Robotic Navigation Using SLAM and ROS

This project focuses on autonomous robotic navigation using SLAM (Simultaneous Localization and Mapping) integrated with the Robot Operating System (ROS). It enables mobile robots to explore unknown environments while building accurate maps and localizing themselves in real time. By combining mapping, localization, and navigation, the system provides the foundation for autonomous robots that can adapt to complex, dynamic spaces.

“The system is modular and scalable, with the potential to extend to 3D SLAM, multi-robot navigation, and outdoor mapping using GPS and vision-based SLAM techniques. This flexibility allows for expansion into fields ranging from warehouse automation to self-driving vehicles.”

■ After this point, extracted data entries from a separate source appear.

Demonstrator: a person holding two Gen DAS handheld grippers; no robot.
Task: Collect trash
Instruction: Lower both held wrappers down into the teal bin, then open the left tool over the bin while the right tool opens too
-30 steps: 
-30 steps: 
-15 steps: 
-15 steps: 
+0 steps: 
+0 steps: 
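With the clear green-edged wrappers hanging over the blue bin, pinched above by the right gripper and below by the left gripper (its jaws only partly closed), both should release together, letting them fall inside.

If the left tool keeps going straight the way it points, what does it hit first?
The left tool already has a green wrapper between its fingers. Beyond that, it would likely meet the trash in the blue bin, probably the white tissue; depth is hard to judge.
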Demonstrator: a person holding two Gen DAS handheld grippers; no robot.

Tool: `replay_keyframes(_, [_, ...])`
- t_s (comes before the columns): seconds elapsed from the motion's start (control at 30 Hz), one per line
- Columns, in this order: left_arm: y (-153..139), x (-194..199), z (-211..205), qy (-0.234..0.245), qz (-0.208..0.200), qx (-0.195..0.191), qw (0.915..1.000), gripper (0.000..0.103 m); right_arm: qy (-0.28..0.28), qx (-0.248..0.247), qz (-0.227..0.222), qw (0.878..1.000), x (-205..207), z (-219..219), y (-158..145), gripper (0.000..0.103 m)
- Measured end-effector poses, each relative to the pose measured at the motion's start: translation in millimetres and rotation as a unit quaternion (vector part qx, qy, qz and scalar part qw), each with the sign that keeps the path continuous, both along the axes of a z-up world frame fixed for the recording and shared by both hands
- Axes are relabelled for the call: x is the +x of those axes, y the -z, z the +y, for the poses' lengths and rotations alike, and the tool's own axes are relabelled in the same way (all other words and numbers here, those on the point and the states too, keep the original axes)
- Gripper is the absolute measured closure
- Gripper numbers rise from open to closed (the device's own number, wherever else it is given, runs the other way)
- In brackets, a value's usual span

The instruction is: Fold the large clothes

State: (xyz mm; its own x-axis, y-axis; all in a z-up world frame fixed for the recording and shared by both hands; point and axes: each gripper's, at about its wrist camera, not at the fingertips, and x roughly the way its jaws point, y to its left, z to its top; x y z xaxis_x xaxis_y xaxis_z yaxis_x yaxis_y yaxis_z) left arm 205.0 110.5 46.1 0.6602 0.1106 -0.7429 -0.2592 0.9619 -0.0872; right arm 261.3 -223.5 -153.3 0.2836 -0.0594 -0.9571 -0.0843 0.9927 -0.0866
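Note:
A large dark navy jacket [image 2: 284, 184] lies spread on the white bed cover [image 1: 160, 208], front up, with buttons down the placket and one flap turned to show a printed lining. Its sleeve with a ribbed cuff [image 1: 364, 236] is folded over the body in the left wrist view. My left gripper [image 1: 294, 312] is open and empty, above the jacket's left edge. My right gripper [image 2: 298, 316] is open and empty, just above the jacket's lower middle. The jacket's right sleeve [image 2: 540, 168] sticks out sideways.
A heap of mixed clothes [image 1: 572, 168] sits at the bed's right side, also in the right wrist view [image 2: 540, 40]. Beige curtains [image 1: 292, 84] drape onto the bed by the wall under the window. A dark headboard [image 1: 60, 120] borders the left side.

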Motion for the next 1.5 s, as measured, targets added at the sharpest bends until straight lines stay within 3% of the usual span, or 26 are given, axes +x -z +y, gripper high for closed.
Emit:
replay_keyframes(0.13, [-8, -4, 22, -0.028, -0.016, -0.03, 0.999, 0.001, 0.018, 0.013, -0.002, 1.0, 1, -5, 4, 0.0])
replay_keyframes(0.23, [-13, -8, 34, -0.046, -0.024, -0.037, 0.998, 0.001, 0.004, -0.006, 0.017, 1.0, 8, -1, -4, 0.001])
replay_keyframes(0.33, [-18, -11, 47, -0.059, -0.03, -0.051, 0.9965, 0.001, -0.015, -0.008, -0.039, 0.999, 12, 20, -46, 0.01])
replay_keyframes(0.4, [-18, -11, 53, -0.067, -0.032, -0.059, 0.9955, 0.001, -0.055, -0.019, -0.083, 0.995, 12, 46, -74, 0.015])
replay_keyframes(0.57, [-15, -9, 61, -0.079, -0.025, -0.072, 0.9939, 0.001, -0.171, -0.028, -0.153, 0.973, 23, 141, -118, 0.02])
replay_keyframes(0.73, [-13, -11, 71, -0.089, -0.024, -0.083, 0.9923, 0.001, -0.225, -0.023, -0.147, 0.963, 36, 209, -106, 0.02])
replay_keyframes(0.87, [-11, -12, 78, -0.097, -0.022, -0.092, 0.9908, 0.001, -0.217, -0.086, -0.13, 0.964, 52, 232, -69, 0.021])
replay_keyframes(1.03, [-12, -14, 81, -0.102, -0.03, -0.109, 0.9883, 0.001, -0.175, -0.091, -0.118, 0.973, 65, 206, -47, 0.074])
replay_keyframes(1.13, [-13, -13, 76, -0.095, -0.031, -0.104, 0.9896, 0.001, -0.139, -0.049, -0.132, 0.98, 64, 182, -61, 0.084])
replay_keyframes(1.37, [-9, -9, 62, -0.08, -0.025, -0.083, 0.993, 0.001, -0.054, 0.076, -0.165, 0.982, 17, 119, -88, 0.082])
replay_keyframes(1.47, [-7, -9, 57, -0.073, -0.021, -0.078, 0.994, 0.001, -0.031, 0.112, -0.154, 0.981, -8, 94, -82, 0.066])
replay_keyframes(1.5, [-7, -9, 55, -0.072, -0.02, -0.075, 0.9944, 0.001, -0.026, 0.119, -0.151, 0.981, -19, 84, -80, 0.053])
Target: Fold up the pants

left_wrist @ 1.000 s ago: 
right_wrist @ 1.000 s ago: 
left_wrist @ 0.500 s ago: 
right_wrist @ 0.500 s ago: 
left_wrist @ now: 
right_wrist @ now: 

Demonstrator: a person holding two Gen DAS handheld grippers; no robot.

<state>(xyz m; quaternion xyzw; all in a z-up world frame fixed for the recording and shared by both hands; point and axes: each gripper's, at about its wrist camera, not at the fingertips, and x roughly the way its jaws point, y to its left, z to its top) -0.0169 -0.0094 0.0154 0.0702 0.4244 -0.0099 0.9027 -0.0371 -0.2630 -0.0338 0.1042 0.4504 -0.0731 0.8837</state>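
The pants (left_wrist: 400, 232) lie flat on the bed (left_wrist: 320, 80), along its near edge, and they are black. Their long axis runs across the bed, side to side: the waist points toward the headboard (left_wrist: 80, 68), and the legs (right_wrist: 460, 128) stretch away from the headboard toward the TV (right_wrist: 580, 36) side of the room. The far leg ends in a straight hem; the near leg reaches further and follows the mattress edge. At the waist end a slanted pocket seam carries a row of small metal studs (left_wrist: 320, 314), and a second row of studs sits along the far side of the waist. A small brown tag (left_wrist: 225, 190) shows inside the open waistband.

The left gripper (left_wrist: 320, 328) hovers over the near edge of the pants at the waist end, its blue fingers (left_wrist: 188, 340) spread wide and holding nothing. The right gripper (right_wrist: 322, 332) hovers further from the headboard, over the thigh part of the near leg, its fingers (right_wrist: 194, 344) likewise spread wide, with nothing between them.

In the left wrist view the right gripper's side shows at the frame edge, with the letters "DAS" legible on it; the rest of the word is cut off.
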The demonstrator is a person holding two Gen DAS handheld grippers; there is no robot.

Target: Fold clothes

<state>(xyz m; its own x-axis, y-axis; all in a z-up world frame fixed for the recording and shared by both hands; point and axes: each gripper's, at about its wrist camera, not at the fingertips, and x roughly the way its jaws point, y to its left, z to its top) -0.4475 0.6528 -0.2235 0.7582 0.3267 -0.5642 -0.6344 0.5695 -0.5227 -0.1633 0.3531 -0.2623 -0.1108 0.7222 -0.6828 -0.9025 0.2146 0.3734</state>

The system implements SLAM algorithms such as Gmapping or Cartographer within a ROS framework. Sensor data from LiDAR, IMU, and wheel encoders are fused to estimate the robot’s position and generate a real-time map of the environment. The ROS navigation stack is then employed for path planning, obstacle avoidance, and adaptive movement. With these capabilities, the robot can autonomously move through indoor environments, avoid dynamic obstacles, and continuously update its map as new information is detected. This solution is highly relevant for service robotics, industrial automation, and research, as it offers a reliable platform for testing and deploying autonomous navigation.